BANDAR LAMPUNG JEJAKPERISTIWA.ID, 22 April 2026 – Gerakan Barusan Anti Korupsi (LSM GEBRAK) merilis temuan mengejutkan terkait alokasi anggaran pada Dinas Pertanian Kab. Pringsewu Tahun Anggaran 2024-2025. Berdasarkan hasil bedah anggaran, ditemukan pola pengalokasian dana yang diduga tidak transparan dan sarat akan indikasi pengaturan proyek.
LSM GEBRAK menyoroti Temuan paling mencolok adalah munculnya fenomena “Anggaran Kembar” pada kegiatan belanja alat/bahan untuk kegiatan kantor- bahan komputer.
Terdapat beberapa kegiatan yang diduga kuat sarat dengan KKN.
kegiatan belanja pemeliharaan alat angkuatan kendaraan dinas bermotor perorangan pagu Rp. 171.940.000.
Belanja tagihan listrik pagu Rp. 110.500.000
Belanja modal personal komputer pagu Rp. 33.000.000
Belanja barang untuk dijual/ diserahkan kepada masyarakat pagu Rp. 116.750.000
Belanja bahan-bahan bibit ternak bibit ikan pagu Rp. 22.500.000
Belanja pemekiharaan banguna gedung tempat kerja banguna gedung kantor Rp. 41.650.000
Ketidak wajaran selain kegiatan diatas adalah kegiatan belanja makan dan minuman rapat dengan adanya alokasi fantastis yang dipecah beberapa aitem kegiatan,
Ketua LSM GEBRAK, Fikri akbar menegaskan bahwa kesamaan nilai pagu pada kegiatan serta dipecahnya beberapa item kegitan menunjukkan lemahnya akuntabilitas dalam tahap perencanaan.

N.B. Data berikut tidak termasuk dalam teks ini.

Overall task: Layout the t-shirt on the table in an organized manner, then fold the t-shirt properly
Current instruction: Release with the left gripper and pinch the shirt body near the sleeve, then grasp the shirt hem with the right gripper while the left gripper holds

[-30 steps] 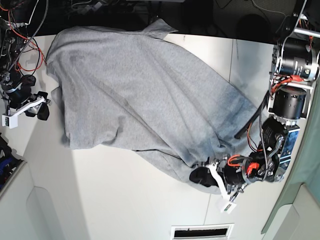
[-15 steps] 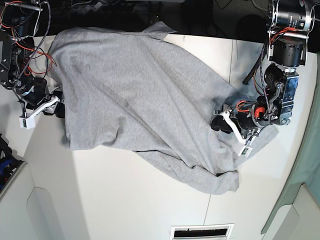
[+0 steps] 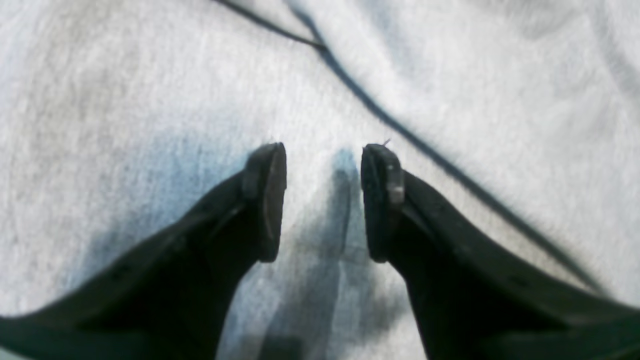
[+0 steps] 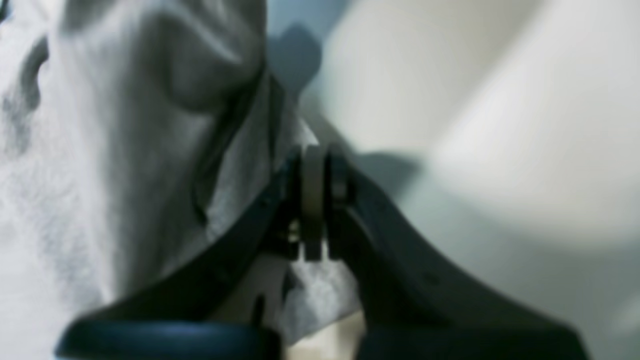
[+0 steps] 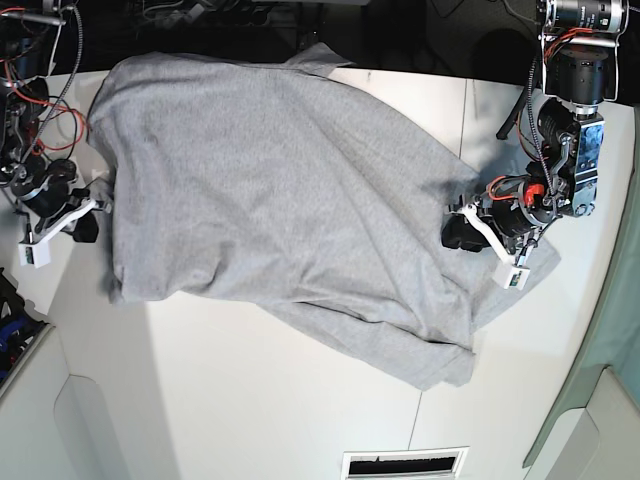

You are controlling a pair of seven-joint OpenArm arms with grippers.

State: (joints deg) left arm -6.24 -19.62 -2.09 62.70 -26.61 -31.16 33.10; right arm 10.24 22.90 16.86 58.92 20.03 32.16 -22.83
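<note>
The light grey t-shirt (image 5: 280, 190) lies spread and wrinkled across the white table (image 5: 250, 400), one sleeve hanging over the far edge. On the view's left, my right gripper (image 5: 100, 200) sits at the shirt's edge. Its wrist view shows the right gripper (image 4: 314, 165) shut on a thin fold of the t-shirt (image 4: 125, 150), with table (image 4: 500, 125) beyond. My left gripper (image 5: 462, 232) rests over the shirt's right part. In its wrist view the left gripper (image 3: 324, 165) stands open just above the t-shirt (image 3: 150, 75), with nothing between its fingers (image 3: 267, 200).
A dark table seam (image 5: 465, 110) runs near the left arm. A vent slot (image 5: 405, 463) sits at the near edge. Cables and dark clutter line the far side. A green curtain (image 5: 620, 350) hangs at the right.
My right gripper has closed on the shirt's left edge. The left arm has moved from the near corner of the shirt toward the far side, leaving that corner flat.
</note>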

“Secara teknis, sangat mustahil Ini bukan perencanaan berbasis kebutuhan, melainkan patut diduga sebagai ‘jatah proyek’ yang sudah dikapling-kapling sejak awal. Kami menduga ada praktik manipulasi perencanaan untuk menghindari audit yang mendalam,” ujar Fikri Akbar
Fikri juga menyoroti urgensi pemeriksaan terhadap kegiatan makan minum rapat yang menelan biaya ratusan juta tersebut.
“Kami mendesak Aparat Penegak Hukum (APH), baik Kejaksaan maupun Kepolisian, untuk tidak menunggu laporan formal saja. Temuan ini adalah alarm keras. Selidiki siapa yang bermain di balik kegiatan yang ada di Dinas Pertanian Kab. Pringsewu Rakyat masyarakat berhak tahu ke mana setiap rupiah pajak mereka mengalir,” tegasnya kembali.
Poin Tuntutan LSM GEBRAK:
• Mendesak Kepala Dinas Pertanian Kab. Pringsewu untuk mempublikasikan Rincian Anggaran Biaya (RAB) dari seluruh proyek tersebut guna membuktikan keabsahan angka yang mencurigakan tersebut.
• Meminta Aparat Penegak Hukum (APH) melakukan penyelidikan terhadap dugaan penggelembungan harga (mark-up) atau pengaturan pemenang tender sejak dini.
• Mengajak masyarakat untuk ikut mengawasi realisasi kegiatan di Dinas Pertanian Pringsewu agar kualitas sesuai dengan nilai anggaran yang dikucurkan.
LSM GEBRAK memastikan akan terus mengawal kasus ini bahkan berencana melakukan aksi demonstrasi hingga temuan ini diusut tuntas.